Organ Mountain Zen



Saturday, June 4, 2011

When Anger Knocks

With palms together,


Good Morning Everyone,



This morning I am working on myself. It is difficult to feel angry and hurt. The experience is unpleasant. So, such feelings are important practice opportunities. For this post, it is NOT important who or what brought about these feelings. What is important is how I encounter them.



I spent the night last night considering these feelings. I avoided by playing online chess. I engaged in several ways. I wrote several letters I did not send. I talked with Soku Shin. I talked with a colleague. I practiced Zazen. I have decided this morning to take the high road.



What does this mean? To me it means not picking apart the one that hurt me or assailing him and hurting him in return. It does mean engaging my desire to do just that and processing it in ways so that it can be released and the negative energy integrated. It means I must be willing to see the suffering of this individual and see how we might share the same suffering at different times.

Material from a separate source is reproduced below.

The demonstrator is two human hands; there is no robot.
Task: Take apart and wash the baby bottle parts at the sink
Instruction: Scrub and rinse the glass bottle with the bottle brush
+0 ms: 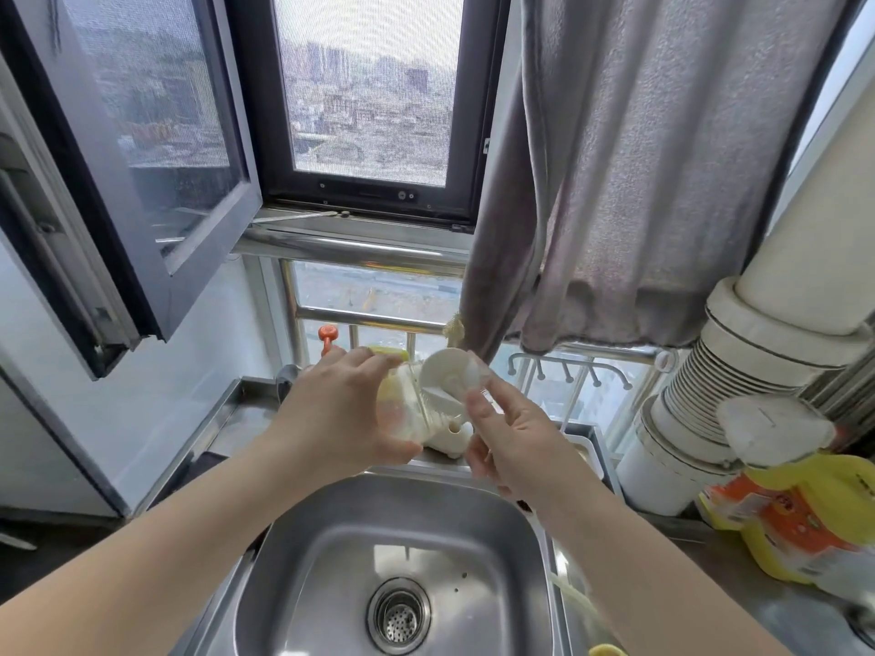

I practiced a giving and receiving practice, using the poison of his anger to counter the poisonous hurt arising in my heart. As my hurt transforms into compassion, albeit very, very slowly, I release it and offer it to him.



I wonder, though, selflessness in practice leaves the traces of us vulnerable to further injury. I tell myself to let that concern go. Yet, I have set myself aside in service to this individual for years and received his injuries over and over. I must work to obliterate the traces.



The most troubling aspect for me is that this person has no clue as to the harm he does. He appears arrogant. He appears self-serving. He seems unwilling to learn for himself about himself. While I have learned much from him, my lessons have been the lessons of reflection on the feelings evoked in his presence. May I work to put these to the best use possible.